In [None]:
csv = [['A', 'B', 'C'],
      ['1', '2', '3']]
csv1 = [{'num1':1, 'num2':2, 'num3':3},
       {'num1':5, 'num2':4, 'num3':3}]

In [None]:
print(csv)
print(csv1)

In [None]:
with open('enrollments.csv', 'r') as f:
    reader = csv.DictReader(f)
    # reader = csv.reader(f)
    enrollments = list(reader)
    # enrollments = [x for x in reader]
enrollments[0]

In [None]:
daily_engagement[0]['account_key']

# Learning Code start here

In [3]:
import csv

def csv_read(filename):
    with open(filename, 'r') as f:
        reader = csv.DictReader(f)
        return list(reader)

In [4]:
enrollments = csv_read('enrollments.csv')
daily_engagement = csv_read('daily_engagement.csv')
project_submissions = csv_read('project_submissions.csv')

## Data cleaning

In [5]:
from datetime import datetime as dt

# Takes a date as a string, and returns a Python datetime object. 
# If there is no date given, returns None
def parse_date(date):
    try: 
        return dt.strptime(date, '%Y-%m-%d')
    except:
        return date
    
# Takes a string which is either an empty string or represents an integer,
# and returns an int or None.
def parse_maybe_int(i):
    try:
        return int(i)
    except:
        return None

In [6]:
# Clean up the data types in the enrollments table
for enrollment in enrollments:
    enrollment['cancel_date'] = parse_date(enrollment['cancel_date'])
    enrollment['days_to_cancel'] = parse_maybe_int(enrollment['days_to_cancel'])
    enrollment['is_canceled'] = enrollment['is_canceled'] == 'True'
    enrollment['is_udacity'] = enrollment['is_udacity'] == 'True'
    enrollment['join_date'] = parse_date(enrollment['join_date'])

In [7]:
# Clean up the data types in the engagement table
for engagement_record in daily_engagement:
    engagement_record['lessons_completed'] = int(float(engagement_record['lessons_completed']))
    engagement_record['num_courses_visited'] = int(float(engagement_record['num_courses_visited']))
    engagement_record['projects_completed'] = int(float(engagement_record['projects_completed']))
    engagement_record['total_minutes_visited'] = float(engagement_record['total_minutes_visited'])
    engagement_record['utc_date'] = parse_date(engagement_record['utc_date'])

In [8]:
# Clean up the data types in the submissions table
for submission in project_submissions:
    submission['completion_date'] = parse_date(submission['completion_date'])
    submission['creation_date'] = parse_date(submission['creation_date'])

In [9]:
# replace dict key 'acct' with key 'account_key'
for x in daily_engagement:
    x['account_key'] = x.pop('acct')  # pop items with account key 'acct' then create new one dict with new key

## Investigating

Find the account key enrolled but not engaged

In [10]:
# find number of row in tables and number unique student in table
print('enrollments with :', len(enrollments) , \
      'rows and', len(set(x['account_key'] for x in enrollments)), 'accounts')
print('daily_engagement with :', len(daily_engagement) , \
      'rows and', len(set(x['account_key'] for x in daily_engagement)), 'accounts')
print('project_submissions with :', len(project_submissions) , \
      'rows and', len(set(x['account_key'] for x in project_submissions)), 'accounts')

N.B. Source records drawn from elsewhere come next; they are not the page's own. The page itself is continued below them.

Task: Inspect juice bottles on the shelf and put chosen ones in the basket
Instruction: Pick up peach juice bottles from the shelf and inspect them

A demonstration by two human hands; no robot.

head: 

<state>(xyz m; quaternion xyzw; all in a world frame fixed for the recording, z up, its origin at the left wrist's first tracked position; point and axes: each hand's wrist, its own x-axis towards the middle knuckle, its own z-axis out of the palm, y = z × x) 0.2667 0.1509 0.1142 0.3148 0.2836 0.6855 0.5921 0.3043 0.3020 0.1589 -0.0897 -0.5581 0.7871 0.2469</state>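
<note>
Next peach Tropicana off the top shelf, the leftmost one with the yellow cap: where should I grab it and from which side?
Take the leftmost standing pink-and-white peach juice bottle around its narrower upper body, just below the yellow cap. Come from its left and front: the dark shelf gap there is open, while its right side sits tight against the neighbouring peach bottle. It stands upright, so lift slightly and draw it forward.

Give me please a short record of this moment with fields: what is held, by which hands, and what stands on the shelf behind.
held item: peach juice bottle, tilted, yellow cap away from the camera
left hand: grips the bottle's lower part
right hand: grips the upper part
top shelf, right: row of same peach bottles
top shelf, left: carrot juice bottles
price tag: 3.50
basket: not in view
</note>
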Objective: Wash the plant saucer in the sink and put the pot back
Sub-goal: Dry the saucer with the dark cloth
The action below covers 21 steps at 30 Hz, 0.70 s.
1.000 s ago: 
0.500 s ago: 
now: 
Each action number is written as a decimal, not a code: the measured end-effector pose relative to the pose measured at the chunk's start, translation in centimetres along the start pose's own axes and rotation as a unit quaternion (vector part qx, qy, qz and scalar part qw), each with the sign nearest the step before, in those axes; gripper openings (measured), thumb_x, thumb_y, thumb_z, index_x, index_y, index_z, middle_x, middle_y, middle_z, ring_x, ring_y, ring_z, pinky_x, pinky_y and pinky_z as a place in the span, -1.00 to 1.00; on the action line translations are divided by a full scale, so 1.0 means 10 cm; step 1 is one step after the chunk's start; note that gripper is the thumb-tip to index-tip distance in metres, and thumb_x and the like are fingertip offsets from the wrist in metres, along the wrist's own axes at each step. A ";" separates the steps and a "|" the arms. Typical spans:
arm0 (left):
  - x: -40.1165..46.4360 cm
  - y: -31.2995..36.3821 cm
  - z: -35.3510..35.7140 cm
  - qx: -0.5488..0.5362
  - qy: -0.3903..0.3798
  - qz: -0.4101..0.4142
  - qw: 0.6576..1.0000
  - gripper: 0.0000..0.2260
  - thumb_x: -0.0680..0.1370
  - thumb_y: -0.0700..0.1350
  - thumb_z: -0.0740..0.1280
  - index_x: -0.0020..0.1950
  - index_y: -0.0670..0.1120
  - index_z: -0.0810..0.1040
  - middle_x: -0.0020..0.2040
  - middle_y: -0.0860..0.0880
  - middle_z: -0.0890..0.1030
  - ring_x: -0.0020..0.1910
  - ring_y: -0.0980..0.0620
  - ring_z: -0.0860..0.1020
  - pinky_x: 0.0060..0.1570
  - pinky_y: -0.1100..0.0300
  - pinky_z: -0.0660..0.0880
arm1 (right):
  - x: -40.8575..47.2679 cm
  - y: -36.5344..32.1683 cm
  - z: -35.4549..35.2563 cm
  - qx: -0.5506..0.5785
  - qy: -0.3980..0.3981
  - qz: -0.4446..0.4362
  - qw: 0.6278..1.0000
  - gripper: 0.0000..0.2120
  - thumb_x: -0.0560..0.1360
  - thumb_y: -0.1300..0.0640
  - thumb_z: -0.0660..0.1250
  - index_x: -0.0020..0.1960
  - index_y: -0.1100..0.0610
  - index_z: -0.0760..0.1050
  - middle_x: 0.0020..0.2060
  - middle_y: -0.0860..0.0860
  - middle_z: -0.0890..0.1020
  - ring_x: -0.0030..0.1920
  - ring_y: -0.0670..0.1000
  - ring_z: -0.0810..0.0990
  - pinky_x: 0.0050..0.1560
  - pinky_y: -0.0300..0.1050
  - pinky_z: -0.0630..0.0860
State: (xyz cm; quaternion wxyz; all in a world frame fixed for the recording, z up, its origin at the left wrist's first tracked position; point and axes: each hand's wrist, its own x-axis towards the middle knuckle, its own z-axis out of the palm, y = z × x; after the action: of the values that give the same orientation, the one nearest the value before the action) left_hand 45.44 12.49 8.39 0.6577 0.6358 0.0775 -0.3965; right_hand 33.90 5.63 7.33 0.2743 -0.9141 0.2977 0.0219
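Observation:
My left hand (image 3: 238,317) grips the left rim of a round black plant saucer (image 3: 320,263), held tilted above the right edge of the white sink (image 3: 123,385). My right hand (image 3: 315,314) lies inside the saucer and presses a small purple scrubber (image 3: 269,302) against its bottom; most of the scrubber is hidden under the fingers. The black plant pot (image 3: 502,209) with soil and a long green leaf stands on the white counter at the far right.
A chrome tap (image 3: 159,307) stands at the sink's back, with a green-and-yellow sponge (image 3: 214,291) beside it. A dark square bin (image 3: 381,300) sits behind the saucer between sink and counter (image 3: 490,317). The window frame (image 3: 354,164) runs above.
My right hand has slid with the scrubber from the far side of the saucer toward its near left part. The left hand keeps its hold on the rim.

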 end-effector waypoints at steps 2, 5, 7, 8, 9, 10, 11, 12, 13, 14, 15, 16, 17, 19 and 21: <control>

enrollments with : 1640 rows and 1302 accounts
daily_engagement with : 136240 rows and 1237 accounts
project_submissions with : 3642 rows and 743 accounts


In [11]:
# creaete set of unique enrollment account key and engagement account key
enroll_acct_unique = set(x['account_key'] for x in enrollments)
eng_acct_unique = set(x['account_key'] for x in daily_engagement)

In [12]:
# create set of diff account form subsetting enrollment account key with engagement account key
diff_enroll_eng_acct = enroll_acct_unique.difference(eng_acct_unique)
enroll_diff_eng = [x for x in enrollments if x['account_key'] in diff_enroll_eng_acct]

In [13]:
# count how duplication in diff account
all_diff_acct = [x['account_key'] for x in enroll_diff_eng]
for x in diff_enroll_eng_acct:
    print(x, "count", all_diff_acct.count(x))
del(all_diff_acct)

1063 count 1
884 count 1
1190 count 1
1191 count 1
1044 count 1
1241 count 1
799 count 1
654 count 3
1129 count 2
875 count 1
1101 count 1
802 count 1
727 count 1
889 count 1
1010 count 1
1237 count 1
871 count 1
878 count 1
737 count 1
1218 count 1
1304 count 2
1155 count 1
739 count 1
1079 count 1
1219 count 1
914 count 2
1186 count 1
717 count 1
997 count 1
1213 count 1
996 count 1
1284 count 1
817 count 1
819 count 2
749 count 1
1145 count 1
1069 count 1
1291 count 1
1086 count 1
968 count 1
1270 count 1
1222 count 1
728 count 1
707 count 1
1120 count 1
1238 count 1
964 count 1
750 count 1
841 count 1
766 count 1
1171 count 1
1025 count 1
902 count 1
1125 count 1
803 count 1
733 count 1
926 count 1
1273 count 1
789 count 1
981 count 1
870 count 1
1148 count 1
664 count 1
725 count 1
711 count 1


## Remove udacity test account

Excluding udacity test account, 'is_udacity' = 'True'

In [14]:
# create set of udacity test account key 
udacity_test_acct = set(x['account_key'] for x in enrollments if x['is_udacity'])

# excluding from data
non_udacity_enrollments = [x for x in enrollments if x['account_key'] not in udacity_test_acct]
non_udacity_engagement = [x for x in daily_engagement if x['account_key'] not in udacity_test_acct]
non_udacity_submissions = [x for x in project_submissions if x['account_key'] not in udacity_test_acct]

In [15]:
# check if record correct
print(len(non_udacity_enrollments))
print(len(non_udacity_engagement))
print(len(non_udacity_submissions))

1622
135656
3634


## Exploration

Paid student 'days_to_cancel' = None and 'days_to_cancel' > 7 (first 7 day is trial period)

In [16]:
# dict of paid_student
paid_students = dict()

for x in non_udacity_enrollments:
    
        # select not cancel , cancel > 7 (paid students)
        if x['days_to_cancel'] is None or x['days_to_cancel'] > 7:
            account_key = x['account_key']
            enrollment_date = x['join_date']
            
            # check if account_key not in paid_students then add account key and enrollment date
            # or if account_key existed in paid_students by the enrollment date more than in paid_student
            # update enrollment_date to latest
            if account_key not in paid_students or enrollment_date > paid_students[account_key]:
                paid_students[account_key] = enrollment_date

In [37]:
# create function to remove free trail cancels

def remove_free_trial_cancels(data):
    output_data = list();
    
    for x in data:
        if x['account_key'] in paid_students:
            output_data.append(x)
    return output_data

In [56]:
# create data of removed free trail , cancel account 

paid_enrollments = remove_free_trial_cancels(non_udacity_enrollments)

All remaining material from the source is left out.